Crucial to this discovery was finding a way to image previously hidden young stellar streams in galaxies millions of light-years away. To do this the team used high-resolution infrared observations from the Spitzer.
Using infrared rather than visible light to look at the galaxies allowed the group to pick out stars at just the right age when the stars are just starting to spread out from their clusters.
"Spitzer observes in the infrared where 100-million-year-old populations of stars dominate the light," noted co-author Bruce Elmegreen, from IBM's Research Division in New York. "Younger regions shine more in the visible and ultraviolet parts of the spectrum, and older regions get too faint to see. So we can filter out all the stars we don't want by taking pictures with an infrared camera."
Infrared is also important because light in this part of the spectrum can penetrate the dense dust clouds surrounding the clusters where stars form.
"Dust blocks optical starlight very effectively," said Robert Gehrz of the University of Minnesota, "but infrared light with its longer wavelength goes right around the dust particles blocking our view.

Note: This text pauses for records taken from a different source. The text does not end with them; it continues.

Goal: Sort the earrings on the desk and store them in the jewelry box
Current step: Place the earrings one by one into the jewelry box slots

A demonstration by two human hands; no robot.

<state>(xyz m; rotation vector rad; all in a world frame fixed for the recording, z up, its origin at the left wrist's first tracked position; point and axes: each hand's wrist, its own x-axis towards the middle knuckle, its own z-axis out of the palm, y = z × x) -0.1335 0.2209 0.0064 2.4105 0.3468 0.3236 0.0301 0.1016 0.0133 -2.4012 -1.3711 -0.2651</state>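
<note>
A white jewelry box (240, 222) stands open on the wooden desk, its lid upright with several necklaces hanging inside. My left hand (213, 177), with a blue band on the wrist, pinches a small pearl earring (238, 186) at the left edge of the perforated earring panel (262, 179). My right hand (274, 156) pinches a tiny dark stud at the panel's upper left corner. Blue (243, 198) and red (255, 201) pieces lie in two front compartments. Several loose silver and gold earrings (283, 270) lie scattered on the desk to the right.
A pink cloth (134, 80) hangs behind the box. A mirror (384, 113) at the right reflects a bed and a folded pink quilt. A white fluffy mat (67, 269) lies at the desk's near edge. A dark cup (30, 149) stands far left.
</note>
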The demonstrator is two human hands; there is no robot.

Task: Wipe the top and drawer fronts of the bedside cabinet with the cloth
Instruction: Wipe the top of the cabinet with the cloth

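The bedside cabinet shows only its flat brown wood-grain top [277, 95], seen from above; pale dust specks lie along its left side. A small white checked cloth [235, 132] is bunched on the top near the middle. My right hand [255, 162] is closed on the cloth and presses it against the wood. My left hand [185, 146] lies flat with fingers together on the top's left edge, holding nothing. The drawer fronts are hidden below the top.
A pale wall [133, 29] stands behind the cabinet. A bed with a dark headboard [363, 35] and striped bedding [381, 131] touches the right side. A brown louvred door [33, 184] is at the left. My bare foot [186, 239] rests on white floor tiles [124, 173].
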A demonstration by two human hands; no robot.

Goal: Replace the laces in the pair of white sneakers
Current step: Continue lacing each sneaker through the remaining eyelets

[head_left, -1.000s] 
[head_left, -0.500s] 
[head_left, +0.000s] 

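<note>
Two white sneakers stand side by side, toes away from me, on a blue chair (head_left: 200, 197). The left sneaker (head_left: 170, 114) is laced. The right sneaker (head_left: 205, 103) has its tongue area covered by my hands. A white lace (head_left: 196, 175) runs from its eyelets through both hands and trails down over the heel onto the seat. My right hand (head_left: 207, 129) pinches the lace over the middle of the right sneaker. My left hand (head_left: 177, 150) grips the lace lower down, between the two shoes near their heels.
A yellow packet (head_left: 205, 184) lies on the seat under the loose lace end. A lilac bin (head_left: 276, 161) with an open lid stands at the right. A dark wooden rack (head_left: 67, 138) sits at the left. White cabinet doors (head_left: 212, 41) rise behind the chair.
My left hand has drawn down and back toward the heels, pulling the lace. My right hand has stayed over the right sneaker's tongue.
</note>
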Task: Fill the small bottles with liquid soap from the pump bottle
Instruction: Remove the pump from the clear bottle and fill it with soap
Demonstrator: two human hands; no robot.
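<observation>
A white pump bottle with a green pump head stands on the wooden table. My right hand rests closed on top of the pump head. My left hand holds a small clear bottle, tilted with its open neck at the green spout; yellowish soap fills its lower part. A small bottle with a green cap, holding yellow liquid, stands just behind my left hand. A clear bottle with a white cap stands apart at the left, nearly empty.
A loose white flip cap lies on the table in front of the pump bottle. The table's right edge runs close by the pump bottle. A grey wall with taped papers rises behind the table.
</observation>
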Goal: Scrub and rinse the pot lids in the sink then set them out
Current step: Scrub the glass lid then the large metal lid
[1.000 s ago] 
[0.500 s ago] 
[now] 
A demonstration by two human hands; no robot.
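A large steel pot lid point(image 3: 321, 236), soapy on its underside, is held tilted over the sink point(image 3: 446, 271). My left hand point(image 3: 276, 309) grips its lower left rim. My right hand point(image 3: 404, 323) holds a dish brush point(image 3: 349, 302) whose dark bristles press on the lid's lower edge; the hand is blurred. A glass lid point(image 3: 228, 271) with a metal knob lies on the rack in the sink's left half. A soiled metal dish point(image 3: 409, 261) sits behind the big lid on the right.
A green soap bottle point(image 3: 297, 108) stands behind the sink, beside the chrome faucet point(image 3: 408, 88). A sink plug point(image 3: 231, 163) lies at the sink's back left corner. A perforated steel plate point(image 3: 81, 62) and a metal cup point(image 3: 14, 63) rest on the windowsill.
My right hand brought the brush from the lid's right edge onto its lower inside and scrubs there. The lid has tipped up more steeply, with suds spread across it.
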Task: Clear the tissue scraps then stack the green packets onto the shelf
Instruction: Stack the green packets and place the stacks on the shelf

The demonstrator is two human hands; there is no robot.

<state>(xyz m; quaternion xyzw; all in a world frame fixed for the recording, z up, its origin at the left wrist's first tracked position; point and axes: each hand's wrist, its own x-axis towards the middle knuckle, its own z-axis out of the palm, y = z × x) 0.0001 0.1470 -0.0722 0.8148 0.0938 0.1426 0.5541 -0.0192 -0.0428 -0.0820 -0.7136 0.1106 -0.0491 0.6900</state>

This allows the infrared light from young stars to be seen more clearly."
But even when the images are taken in the infrared, they are still dominated by the light from the smooth older disks of galaxies, not the faint tracks of young dispersing clusters. Special mathematical manipulations were needed to pick out the clusters, whose faint tracks can still be seen precisely because they are not smooth.
Team member Ivanio Puerari of the Instituto Nacional de Astrofisica in Puebla, Mexico used a technique invented by mathematician Jean Baptiste Fourier in the early 1800's. The technique is effectively a spatial filter that picks out structure on the physical scale where star formation occurs. "The structures cannot be seen on the original Spitzer images with the human eye," noted Puerari.
"The combination of the Fourier filtering and infrared images highlighted regions of just the right size and the right age. To then unveil so many star streams in the disks of galaxies was unimaginable a year ago. This discovery continues to highlight the enormous potential of the Spitzer Space Telescope to make contributions none of us could have dreamed possible," commented Giovanni Fazio from the Harvard-Smithsonian Center for Astrophysics, project leader for the Spitzer Infrared Array Camera team used to take the pictures, and co-author of the discovery.
"Galileo, as both astronomer and mathematician, would have been proud. It is a wonderful interplay between the use of astronomical observations and mathematics and computers, exactly 400 years since Galileo used his telescope to examine our Milky Way galaxy in 1609," Fazio concluded.
Debra Elmegreen, Maria Mitchell Professor at Vassar College and President elect of the American Astronomical Society was also a member of the team. The results appeared in the March 20, 2009 issue of the Astrophysical Journal.